Collected material:

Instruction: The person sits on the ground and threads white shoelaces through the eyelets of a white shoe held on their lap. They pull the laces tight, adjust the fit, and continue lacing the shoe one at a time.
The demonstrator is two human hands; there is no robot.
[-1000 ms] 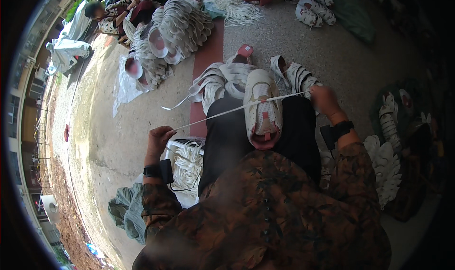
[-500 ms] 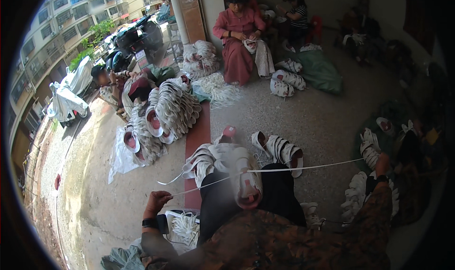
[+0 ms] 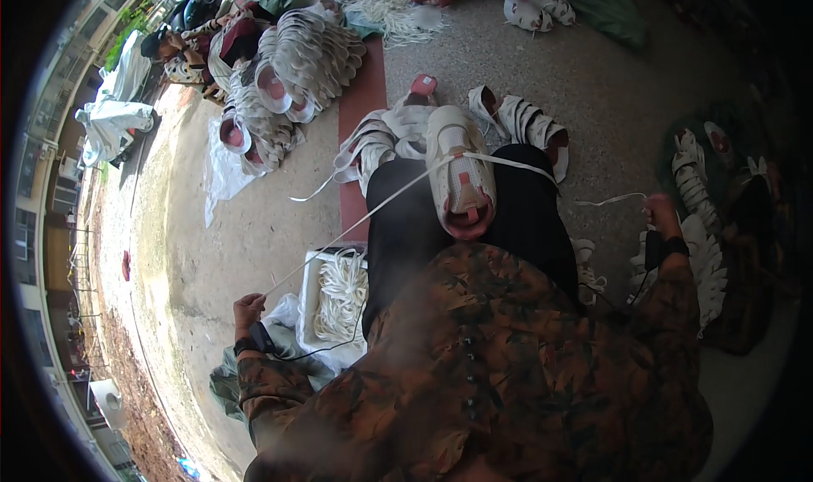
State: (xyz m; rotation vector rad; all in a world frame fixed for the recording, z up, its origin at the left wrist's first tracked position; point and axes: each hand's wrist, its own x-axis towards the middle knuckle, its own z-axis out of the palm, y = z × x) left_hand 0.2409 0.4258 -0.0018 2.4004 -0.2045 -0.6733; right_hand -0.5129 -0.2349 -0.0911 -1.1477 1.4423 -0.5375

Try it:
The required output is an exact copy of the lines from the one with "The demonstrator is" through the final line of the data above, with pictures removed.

Exercise output:
The demonstrator is two human hands; there is no robot.
[-1000 ms] 
[-500 ms] 
[+0 ms] 
State: (xyz m; rotation vector rad; all in a world frame fixed for the recording, z up, its origin at the left wrist's first tracked position; point and axes: each hand's wrist, its own x-axis towards the middle knuckle, its own z-axis out of the palm, y = z × x) left_hand 0.2409 0.4258 -0.0018 2.4004 -0.2045 -0.6733; right_hand -0.5129 -0.2349 -0.0911 -1.1477 1.4423 -0.5375

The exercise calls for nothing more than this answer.